Patna: Google has said it has successfully stopped what it believes is the world’s first cyberattack partly created with the help of artificial intelligence. The company described the case as a serious warning about how AI is now being used not only for helpful tasks, but also for cybercrime. The attack involved a hidden software weakness known as a zero-day vulnerability, which hackers can use before developers are aware of it or can fix it.
The attack was found by Google’s Threat Intelligence Group while reviewing a Python script connected to suspicious activity.
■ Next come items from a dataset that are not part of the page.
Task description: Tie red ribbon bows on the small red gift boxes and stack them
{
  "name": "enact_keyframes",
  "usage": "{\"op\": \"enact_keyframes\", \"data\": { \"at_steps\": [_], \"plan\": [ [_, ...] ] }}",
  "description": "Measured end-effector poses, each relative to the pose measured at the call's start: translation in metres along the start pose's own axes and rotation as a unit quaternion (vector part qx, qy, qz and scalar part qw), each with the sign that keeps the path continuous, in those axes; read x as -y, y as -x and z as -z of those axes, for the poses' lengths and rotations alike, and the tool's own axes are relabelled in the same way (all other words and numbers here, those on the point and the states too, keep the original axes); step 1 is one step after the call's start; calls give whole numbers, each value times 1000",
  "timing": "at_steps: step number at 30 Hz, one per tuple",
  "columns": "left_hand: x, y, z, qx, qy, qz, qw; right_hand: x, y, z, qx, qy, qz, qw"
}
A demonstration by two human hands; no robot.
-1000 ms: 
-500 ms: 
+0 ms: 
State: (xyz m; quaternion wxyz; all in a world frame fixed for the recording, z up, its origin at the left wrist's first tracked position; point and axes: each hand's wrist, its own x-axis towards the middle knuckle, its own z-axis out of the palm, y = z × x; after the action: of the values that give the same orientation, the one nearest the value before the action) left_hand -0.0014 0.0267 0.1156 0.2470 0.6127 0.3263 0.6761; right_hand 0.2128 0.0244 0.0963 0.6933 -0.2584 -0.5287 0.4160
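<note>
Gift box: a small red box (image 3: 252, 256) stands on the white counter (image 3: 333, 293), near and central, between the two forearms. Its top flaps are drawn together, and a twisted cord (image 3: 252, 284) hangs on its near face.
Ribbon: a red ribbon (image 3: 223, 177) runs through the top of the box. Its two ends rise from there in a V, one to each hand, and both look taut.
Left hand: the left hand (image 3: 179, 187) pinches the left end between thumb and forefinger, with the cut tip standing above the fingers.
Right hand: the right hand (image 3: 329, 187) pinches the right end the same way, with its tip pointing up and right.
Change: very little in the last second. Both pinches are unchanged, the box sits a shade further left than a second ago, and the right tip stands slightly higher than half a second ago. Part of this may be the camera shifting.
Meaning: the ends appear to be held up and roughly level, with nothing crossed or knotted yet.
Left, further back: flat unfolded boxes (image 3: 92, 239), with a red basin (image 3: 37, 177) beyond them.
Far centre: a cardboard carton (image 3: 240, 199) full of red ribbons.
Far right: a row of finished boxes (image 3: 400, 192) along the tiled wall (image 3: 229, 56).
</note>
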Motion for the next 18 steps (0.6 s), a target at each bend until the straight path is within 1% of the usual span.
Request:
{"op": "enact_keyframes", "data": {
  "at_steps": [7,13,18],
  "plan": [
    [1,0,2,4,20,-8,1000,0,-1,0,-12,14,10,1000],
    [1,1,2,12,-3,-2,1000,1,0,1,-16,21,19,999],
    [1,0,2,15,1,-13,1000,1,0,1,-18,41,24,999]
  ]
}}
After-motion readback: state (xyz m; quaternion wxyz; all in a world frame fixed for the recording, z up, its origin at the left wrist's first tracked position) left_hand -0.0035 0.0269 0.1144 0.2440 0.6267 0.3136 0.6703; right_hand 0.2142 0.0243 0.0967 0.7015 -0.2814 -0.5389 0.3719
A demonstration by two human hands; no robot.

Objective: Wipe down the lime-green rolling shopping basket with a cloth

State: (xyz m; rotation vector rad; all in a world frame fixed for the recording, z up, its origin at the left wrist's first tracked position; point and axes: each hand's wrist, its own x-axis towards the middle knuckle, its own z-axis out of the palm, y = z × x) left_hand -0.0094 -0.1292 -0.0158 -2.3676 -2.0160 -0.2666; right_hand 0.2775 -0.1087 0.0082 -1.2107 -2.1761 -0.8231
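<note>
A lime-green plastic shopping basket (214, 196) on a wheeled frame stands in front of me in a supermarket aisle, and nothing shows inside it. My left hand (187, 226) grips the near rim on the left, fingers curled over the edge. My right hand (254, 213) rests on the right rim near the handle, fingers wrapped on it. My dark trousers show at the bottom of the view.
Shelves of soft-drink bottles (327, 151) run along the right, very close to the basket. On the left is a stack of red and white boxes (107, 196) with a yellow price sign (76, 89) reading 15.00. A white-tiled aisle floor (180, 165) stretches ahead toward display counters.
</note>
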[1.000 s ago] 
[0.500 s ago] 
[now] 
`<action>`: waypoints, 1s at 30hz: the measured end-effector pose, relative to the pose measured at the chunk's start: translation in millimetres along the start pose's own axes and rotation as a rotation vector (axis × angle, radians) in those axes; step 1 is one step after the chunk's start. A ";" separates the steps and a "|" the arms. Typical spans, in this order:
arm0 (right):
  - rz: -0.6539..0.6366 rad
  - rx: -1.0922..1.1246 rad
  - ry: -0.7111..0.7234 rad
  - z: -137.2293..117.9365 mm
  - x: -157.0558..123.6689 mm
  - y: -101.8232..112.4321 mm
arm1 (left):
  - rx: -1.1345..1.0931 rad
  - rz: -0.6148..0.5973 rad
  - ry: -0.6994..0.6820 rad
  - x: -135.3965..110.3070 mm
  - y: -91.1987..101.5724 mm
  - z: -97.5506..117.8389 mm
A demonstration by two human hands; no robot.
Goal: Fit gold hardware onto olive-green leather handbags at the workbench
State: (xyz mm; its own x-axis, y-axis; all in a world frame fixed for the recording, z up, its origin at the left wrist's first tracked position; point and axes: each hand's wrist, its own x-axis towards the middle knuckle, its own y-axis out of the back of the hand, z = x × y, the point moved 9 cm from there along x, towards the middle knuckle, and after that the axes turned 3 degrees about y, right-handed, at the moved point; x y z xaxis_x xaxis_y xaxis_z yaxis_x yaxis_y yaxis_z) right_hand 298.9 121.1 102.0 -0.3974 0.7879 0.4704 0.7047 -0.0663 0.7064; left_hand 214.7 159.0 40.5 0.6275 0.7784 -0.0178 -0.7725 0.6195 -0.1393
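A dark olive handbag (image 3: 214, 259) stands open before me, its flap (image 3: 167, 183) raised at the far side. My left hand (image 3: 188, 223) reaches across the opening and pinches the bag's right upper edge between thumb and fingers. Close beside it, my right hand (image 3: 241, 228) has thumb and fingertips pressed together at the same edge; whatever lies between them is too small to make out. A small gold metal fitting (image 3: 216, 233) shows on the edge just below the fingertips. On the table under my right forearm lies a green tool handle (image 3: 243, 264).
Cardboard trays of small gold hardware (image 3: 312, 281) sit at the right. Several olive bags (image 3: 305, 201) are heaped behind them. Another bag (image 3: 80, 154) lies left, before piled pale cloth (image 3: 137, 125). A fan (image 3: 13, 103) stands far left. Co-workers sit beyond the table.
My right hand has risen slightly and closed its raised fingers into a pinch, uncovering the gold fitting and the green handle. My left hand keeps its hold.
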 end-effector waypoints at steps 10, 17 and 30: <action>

Researchers noticed that the script looked unusually structured and contained errors that suggested it may have been generated or supported by an AI tool. One example was an incorrect security rating inside the code, which appeared to be “made up” but still looked professionally written. This mix of accuracy in structure and mistakes in details raised concerns that AI had played a role.
The attackers reportedly tried to target an open-source system administration tool used on the web. Their goal was to exploit a weakness in the tool’s two-factor authentication system, commonly known as 2FA. This security method usually adds an extra step, like a code sent to a phone, to protect accounts. However, the flaw involved a “trust assumption” in the system’s design, which could have allowed hackers to bypass the second verification step and access accounts directly.
Google said that if the attack had worked, it could have led to large-scale misuse of user accounts. The company also believes the method used suggests the attackers were preparing for a bigger wave of similar attacks. While Google confirmed the attack was AI-assisted, it clearly stated there is no evidence that its own AI system, Gemini, was involved in creating or carrying out the operation.
Security experts say this case shows how AI is changing cybercrime. Hackers are now using AI tools to write code faster, find weaknesses in software, and create more convincing attacks. At the same time, AI systems themselves are also being targeted, as criminals try to trick or manipulate them into revealing useful information.
Experts warn that such incidents may increase in the coming years as AI becomes more powerful and widely available. They say companies and users will need stronger security systems and greater awareness to protect themselves in a digital world where both attackers and defenders are using the same advanced technology.